AY: Yes and no. It’s definitely a positive that people of color and those with textured hair see a path to success in the hair care industry. Icons like Madam CJ Walker, Annie Turnbo Malone, George Johnson, Ed Gardner, and my grandfather paved the way. However, the challenge in a saturated market is to remain innovative and responsive to the specific needs of Black women. These needs, or pain points, are always evolving. The real issue with oversaturation is the plethora of similar products that fail to innovate. Let me emphasize that innovation isn’t just about the science and R&D; it’s also about how you position your product. With Hydrasilk, we’ve focused on hydration because it’s a widespread issue that’s not getting enough attention across the board.

When Pro-Line was first developed, there was a distinct need, as mass brands only catered to straight textures. Now, mainstream lines cater to everyone.

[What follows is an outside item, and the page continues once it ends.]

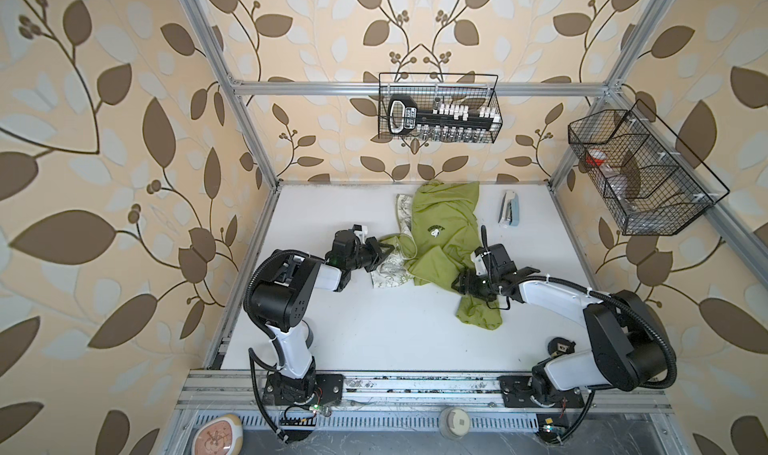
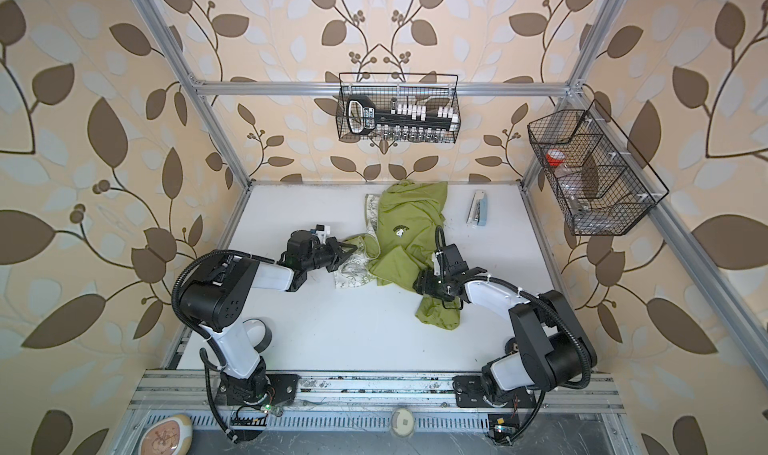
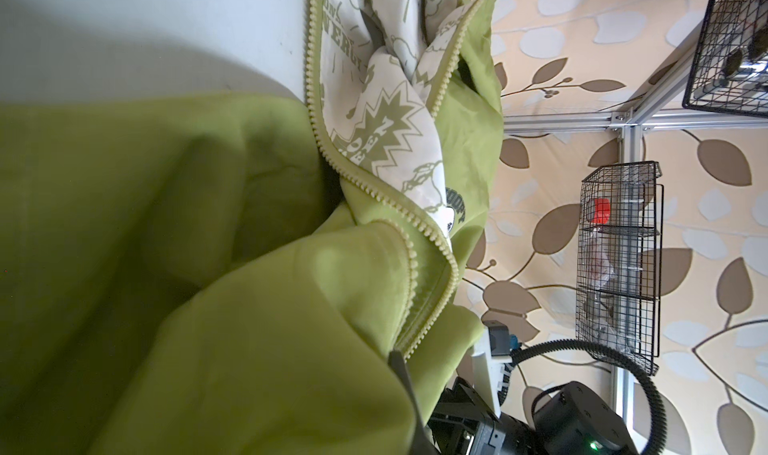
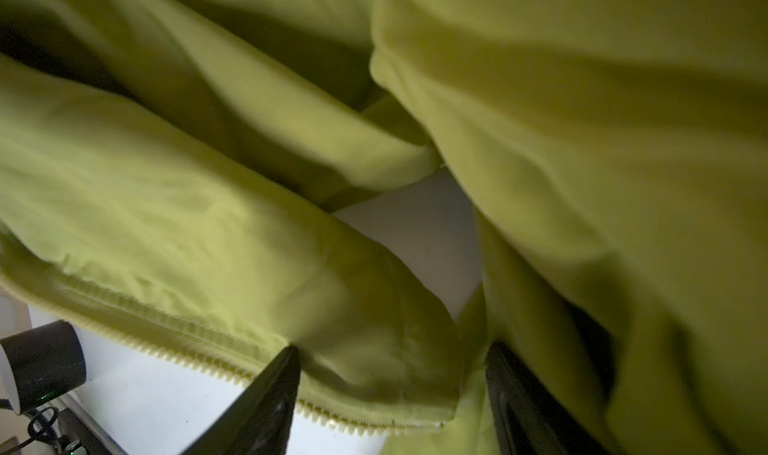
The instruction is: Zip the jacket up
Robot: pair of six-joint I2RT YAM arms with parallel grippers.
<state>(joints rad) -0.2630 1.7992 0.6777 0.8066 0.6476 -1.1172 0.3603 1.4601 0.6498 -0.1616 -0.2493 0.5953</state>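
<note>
Operating remotely, I found the jacket point(image 1: 444, 232) crumpled on the white tabletop point(image 1: 374, 340). Its upper end lay against the far edge near the middle and its body ran toward the centre. One green sleeve point(image 2: 436, 316) trailed toward the near edge, right of centre. The front stood unfastened: two separate rows of zipper teeth point(image 3: 376, 197) showed in the left wrist view, with cream printed lining point(image 3: 374, 112) between them.

The left claw point(image 1: 384, 252) sat at the jacket's left side, pressed together on a fold of the front panel beside the lining. I could see only one dark finger point(image 3: 405, 384) in its wrist view; green cloth covered the rest.

The right claw point(image 1: 457, 284) lay over the jacket's lower right part, above the trailing sleeve. Its wrist view showed both fingers point(image 4: 266, 403) spread apart. A toothed hem corner lay loosely between them, not pinched.

A small blue-and-white stapler point(image 1: 509, 208) lay near the far right corner, apart from the jacket.
</note>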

Should contemporary Black-owned companies be expanding their product lines to meet the needs of all consumers?

AY: As a Black-owned brand, it’s vital to advocate for and achieve cross-over appeal. This means actively seeking opportunities for broader visibility and recognition from retailers and media. It’s important to challenge and overcome any attempts to pigeonhole our brands, especially when our products are designed to cater to a diverse audience. Highlighting the versatility and inclusivity of our offerings not only broadens our market but also reinforces the importance of diversity and representation in the industry.

comer cottrell jr, george w, and laura bush

Courtesy of the Cottrell family

Comer Cottrell Jr. with George W. and Laura Bush.

As Black women like Monique Rodriguez of Mielle, Beatrice Dixon of Honey Pot, and Pinky Cole of Slutty Vegan continue to shatter glass ceilings, it underscores the importance for brands to be evaluated based on the quality of their products rather than the appearance of their creators. This journey requires us to persistently challenge stereotypes and advocate for inclusivity. Our efforts must focus on ensuring that [Black-owned] brands are recognized for their innovation, effectiveness, and contribution to the market, not just the racial or ethnic background of their founders. By doing so, we honor the legacy of pioneering Black women entrepreneurs and pave the way for future generations to thrive in a more inclusive and equitable market.